The saying ‘you make your bed you lie in it’ applies to both flower-beds and the eco-systems that depend on them, and the beds of our children’s minds and hearts. By building community and cross-pollinating more privileged with less privileged, elders with youngsters, field naturalists with urban gardeners, architects with botanists, by coming together to create sustainability for all, we build goodwill.
Goodwill is infectious. It heals trauma.
My musings were suddenly interrupted by a man and woman who asked to have a word with me. They identified themselves as police and wanted to know why I was taking photographs on my walk around the periphery.
I explained that I was very excited about how wonderful the new park was and that I wanted to write about it. They requested my name and wrote it down. I asked if I looked dangerous?
They smiled at me, a middle aged woman, in my flowery skirt and sandals. They asked if I had been given permission? I said that I didn’t know I needed permission because I had not planned on crashing their event.

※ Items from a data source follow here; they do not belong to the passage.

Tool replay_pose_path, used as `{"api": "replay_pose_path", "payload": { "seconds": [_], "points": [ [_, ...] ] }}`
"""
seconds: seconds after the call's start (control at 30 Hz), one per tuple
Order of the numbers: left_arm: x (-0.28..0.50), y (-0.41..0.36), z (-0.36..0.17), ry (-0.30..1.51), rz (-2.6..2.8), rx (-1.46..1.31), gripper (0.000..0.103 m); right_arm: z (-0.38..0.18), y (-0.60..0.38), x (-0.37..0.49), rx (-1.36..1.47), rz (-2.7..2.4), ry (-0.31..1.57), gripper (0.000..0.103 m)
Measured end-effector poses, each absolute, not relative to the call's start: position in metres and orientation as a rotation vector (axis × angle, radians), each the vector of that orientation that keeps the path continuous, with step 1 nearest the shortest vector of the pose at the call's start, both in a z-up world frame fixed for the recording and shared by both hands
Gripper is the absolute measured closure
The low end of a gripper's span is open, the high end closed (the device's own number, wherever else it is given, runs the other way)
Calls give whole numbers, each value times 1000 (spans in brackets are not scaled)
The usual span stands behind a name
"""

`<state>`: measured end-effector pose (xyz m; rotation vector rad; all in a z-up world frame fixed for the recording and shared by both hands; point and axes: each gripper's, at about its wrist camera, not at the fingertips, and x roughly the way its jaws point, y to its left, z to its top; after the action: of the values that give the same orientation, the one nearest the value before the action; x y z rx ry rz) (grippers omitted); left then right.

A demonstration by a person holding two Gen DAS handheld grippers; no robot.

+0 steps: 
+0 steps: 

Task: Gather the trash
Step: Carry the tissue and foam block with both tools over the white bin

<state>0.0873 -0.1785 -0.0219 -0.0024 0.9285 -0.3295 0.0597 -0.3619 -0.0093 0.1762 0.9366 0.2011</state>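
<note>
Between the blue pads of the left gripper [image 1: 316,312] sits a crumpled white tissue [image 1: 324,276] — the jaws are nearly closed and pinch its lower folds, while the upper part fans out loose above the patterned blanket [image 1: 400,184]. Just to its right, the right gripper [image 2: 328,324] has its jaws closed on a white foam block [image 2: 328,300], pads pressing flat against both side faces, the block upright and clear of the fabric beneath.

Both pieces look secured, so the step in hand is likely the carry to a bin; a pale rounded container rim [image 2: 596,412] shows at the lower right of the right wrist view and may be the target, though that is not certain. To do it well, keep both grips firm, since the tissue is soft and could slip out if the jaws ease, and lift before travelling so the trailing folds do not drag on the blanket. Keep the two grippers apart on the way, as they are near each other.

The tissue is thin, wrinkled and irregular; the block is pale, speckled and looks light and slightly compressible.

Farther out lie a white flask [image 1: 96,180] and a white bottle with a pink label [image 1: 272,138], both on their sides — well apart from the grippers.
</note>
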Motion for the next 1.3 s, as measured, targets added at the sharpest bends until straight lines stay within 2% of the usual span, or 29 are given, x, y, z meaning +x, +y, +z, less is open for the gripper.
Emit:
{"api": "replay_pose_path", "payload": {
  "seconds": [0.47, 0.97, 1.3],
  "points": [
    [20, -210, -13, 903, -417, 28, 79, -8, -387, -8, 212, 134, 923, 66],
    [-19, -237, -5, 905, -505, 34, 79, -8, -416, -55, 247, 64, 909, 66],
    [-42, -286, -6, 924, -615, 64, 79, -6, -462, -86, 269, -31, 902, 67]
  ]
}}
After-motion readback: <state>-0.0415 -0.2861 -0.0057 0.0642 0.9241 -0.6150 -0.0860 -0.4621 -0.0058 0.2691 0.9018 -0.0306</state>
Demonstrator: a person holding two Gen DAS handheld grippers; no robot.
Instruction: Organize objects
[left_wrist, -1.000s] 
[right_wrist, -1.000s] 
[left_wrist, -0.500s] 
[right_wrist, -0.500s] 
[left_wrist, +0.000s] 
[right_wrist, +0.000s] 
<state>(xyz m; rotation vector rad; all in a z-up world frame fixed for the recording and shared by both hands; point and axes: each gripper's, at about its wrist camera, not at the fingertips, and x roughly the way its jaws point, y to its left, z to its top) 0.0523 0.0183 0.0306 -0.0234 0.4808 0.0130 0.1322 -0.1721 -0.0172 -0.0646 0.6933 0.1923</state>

Did they want me to leave?
The police referred me to UDECOTT and NIDCO officials who politely, but firmly, made it evident that my presence at the park was undesirable—so I left.
But I knew I would return and the truth is, in starting a conversation with myself about our duty to the land I call home, I hope to continue this conversation on a national scale; for when we act as if we are above the laws of nature, like those who make laws and then put themselves above it, we endorse our own demise.
As a nation we need clarity on what it means to become one people with each other and with this lands’ indigenous biodiversity, to make it a place where hybrids like us can bloom—and not at the expense of our environment, and each other, as those who brought us here did.